Mast cells - mucosa or connective tissue.
What do allergens do to the immune response?
Induce IgE release instead of the normal IgM, IgG, or IgA response.
What is the common component found in many environmental allergens?
Chitin.
Why do allergens cause IgE production instead of a normal response?
Genetic predisposition in MHC II D Loci present allergen peptides that preferentially induce IgE production over IgG by influencing the TLR activated, the T-helper cell activated, and the cytokine milieu during allergen presentation.
Which genes are involved in producing allergies in an individual?
A multiplicity of genes acting in concert.
What can serum IgE levels tell about an individual?
Since they are typically low and undetectable, they give a direct indicator for allergic reactions and the atopic state.
What type of early exposure may incite IgE production and an allergic response?
High levels of exposure to an antigen early in life, coupled with a lack of exposure to antigens that incite a strong Th1 and Th2 responses, may result in allergy.
How would the route of antigen affect allergic response?
Delivery of antigens to the mucsal surface may facilitate an allergic response.
What must accompany every risk factor in order for allergies to develop?
Genetic predisposition.
What is the sequence of an allergic response?
1) Allergen contacts an APC in usually a mucosal surface.
2) Uptake of allergen by an APC via "allergic" TLR's will induce the APC to produce IL-4 instead of IL-12 resulting in a Th2 response. Anything that causes a Th2 bias (IL-4, suppress IL-12) may result in allergic reactions.
3) Allergen is presented by MHC II molecules, and its presentation dictates a dominant, abnormal IgE response.
4) Allergen specific B-cell responds to IL-4.
5) Th2 cytokines are released by APC's and begin to dominate the milieu (IL-4, IL-13).
6) Fcε-R's are upregulated on mast cells and basophils when IgE is promoted, increasing even more IL-4 and IL-13.
7) Presence of IL-4 (Th2 response) will activate the ε germ line transcription in B-cells.
What is "arming" the Fcε-R's on mast cells and basophils?
This is when an allergen specific IgE binds to Fcε-R's without first forming a Ab-Ag complex with the antigen.

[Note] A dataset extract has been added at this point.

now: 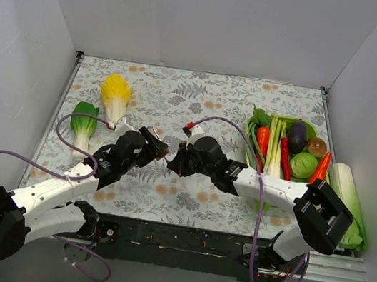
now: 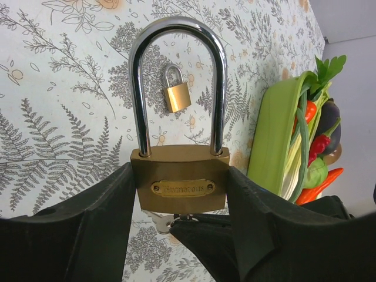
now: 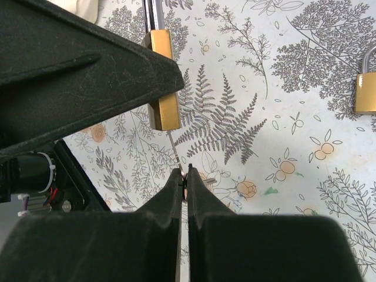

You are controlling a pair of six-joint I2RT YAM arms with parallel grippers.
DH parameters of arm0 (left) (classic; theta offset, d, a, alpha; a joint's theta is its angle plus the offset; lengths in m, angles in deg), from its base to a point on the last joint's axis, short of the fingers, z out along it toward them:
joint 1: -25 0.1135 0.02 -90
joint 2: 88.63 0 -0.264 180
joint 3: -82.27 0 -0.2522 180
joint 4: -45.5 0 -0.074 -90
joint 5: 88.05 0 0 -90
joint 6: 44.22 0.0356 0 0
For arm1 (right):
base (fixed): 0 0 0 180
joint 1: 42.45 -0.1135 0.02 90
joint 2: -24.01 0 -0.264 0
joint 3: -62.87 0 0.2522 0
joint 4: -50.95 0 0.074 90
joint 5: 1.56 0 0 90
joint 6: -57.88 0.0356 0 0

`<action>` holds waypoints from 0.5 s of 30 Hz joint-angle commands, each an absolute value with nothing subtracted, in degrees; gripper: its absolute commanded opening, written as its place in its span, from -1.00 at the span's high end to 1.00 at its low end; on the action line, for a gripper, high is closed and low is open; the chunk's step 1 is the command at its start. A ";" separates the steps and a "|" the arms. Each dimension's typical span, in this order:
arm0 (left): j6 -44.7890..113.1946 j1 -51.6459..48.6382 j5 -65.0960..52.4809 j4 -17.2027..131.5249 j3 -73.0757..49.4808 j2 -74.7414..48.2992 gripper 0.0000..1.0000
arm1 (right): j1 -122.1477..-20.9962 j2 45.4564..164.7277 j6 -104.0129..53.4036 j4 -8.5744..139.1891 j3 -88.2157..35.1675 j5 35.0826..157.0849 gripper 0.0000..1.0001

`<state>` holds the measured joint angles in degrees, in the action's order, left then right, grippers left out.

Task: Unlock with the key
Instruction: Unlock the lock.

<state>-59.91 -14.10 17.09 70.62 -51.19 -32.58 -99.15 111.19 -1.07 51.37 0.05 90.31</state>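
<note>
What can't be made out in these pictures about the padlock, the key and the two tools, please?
- Keyhole: left wrist view, under the padlock, hidden by the left tool.
- Bow of the key: right wrist view, hidden inside the shut right tool; only the blade's edge shows.
- Nameplate wording: left wrist view, blurred.
- Small padlock: right wrist view, cut by the right edge.
- Key's seating: top external view, too small, masked by both tools.

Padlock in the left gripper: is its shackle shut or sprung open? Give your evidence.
Shut: both legs of the shackle sit down in the body of the padlock.
</note>
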 commanded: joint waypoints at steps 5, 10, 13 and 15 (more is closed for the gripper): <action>-60.83 -15.87 10.13 67.88 -53.47 -35.28 1.00 | -98.43 111.99 -0.30 39.05 -6.09 85.28 0.97; -61.18 -15.87 9.43 67.44 -53.91 -35.28 1.00 | -98.43 111.90 -0.74 36.85 -5.56 84.93 0.97; -61.53 -15.96 9.16 67.09 -54.43 -35.54 1.00 | -98.43 111.73 -1.09 35.71 -5.30 84.58 0.97; -61.62 -15.96 8.99 66.47 -54.96 -35.63 1.00 | -98.43 111.73 -1.36 35.18 -5.47 84.49 0.97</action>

This occurs during the first processing of allergen to produce IgE.
What will happen when exposure to the same allergen occurs again?
The allergen will bind to the IgE cross-linked to the armed Fcε-R's on mast cells and basophils causing them both to degranulate and release vasoactive and inflammatory mediators.

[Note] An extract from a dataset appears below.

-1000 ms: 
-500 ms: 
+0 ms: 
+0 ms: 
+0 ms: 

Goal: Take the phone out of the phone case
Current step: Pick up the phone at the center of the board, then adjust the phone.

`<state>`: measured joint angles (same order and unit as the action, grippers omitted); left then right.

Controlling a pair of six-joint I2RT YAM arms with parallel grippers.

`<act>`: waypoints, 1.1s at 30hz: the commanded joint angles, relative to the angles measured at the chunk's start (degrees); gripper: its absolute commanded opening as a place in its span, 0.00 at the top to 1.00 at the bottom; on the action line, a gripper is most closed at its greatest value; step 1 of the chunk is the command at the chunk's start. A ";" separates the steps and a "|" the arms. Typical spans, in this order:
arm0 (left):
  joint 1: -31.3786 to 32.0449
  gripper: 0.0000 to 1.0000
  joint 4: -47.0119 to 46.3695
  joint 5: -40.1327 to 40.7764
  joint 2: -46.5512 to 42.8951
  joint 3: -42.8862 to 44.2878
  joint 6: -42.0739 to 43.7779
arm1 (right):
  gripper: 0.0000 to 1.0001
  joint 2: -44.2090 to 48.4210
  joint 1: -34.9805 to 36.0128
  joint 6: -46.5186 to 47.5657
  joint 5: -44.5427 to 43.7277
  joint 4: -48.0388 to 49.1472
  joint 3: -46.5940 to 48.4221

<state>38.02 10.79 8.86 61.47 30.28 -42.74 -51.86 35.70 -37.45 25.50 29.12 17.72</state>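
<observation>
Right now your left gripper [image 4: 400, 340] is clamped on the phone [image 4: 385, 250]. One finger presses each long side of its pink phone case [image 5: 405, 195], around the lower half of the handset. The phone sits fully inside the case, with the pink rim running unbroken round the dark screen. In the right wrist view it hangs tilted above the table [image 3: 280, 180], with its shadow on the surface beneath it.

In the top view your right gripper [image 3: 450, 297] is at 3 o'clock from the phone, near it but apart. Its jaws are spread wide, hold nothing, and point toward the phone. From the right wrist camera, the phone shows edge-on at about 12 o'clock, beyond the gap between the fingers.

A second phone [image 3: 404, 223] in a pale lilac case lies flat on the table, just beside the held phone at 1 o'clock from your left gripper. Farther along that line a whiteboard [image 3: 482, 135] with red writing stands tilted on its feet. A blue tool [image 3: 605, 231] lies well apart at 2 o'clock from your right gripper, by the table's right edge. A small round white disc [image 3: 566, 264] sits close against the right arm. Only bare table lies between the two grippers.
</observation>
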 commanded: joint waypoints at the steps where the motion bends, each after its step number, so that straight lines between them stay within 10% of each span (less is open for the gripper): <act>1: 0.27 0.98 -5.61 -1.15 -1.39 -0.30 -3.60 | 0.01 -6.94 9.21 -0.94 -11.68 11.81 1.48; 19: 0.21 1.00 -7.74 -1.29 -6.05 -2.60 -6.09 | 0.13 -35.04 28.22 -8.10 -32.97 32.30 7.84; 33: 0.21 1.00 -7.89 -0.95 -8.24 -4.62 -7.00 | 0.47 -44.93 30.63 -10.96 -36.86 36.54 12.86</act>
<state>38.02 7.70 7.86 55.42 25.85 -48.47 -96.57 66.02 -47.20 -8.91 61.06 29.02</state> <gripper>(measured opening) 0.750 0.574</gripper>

What is the immediate allergic response?
Within 15 mins of exposure, armed mast cells and basophils degranulate and the classical complement reaction occurs.
What is the late allergic response?
After the immediate response produces copious IL-4 and IL-13, the key cytokine IL-5 is released by Th2 cells and mast cells, together with eotaxin, to recruit eosinophils, resulting in an even greater inflammatory response for a longer period of time by releasing major basic protein. IL-5 increases Fcε-R display even more.
The late phase is completely dependent on Th2 activation.
What do clinical manifestations of allergies depend on?
The site of allergen uptake.
What is allergic rhinitis?
Aero-allergen binds to nasal mucosa, causing an inflammatory reaction and runny nose.
What is the hyperhygiene hypothesis?
Less exposure to vigorous infectious antigens and a more acute exposure later in life may result in a lack of T-regs that regulate IgE production.
What is RAST?
Radiolabeled anti-IgE is added to a well that was seeded with antigen and washed with IgE. If binding occurs, allergen is determined.
What is desensitization treatment?
Rerouting of IgE response to promote Th1 and macrophage destruction of the antigen, or redirect the Th2 response to produce IgG.
What is anti-IgE therapy?
Anti-IgE monoclonal Ab's are engineered to bind to the binding site of circulating IgE's that are specific for the allergen.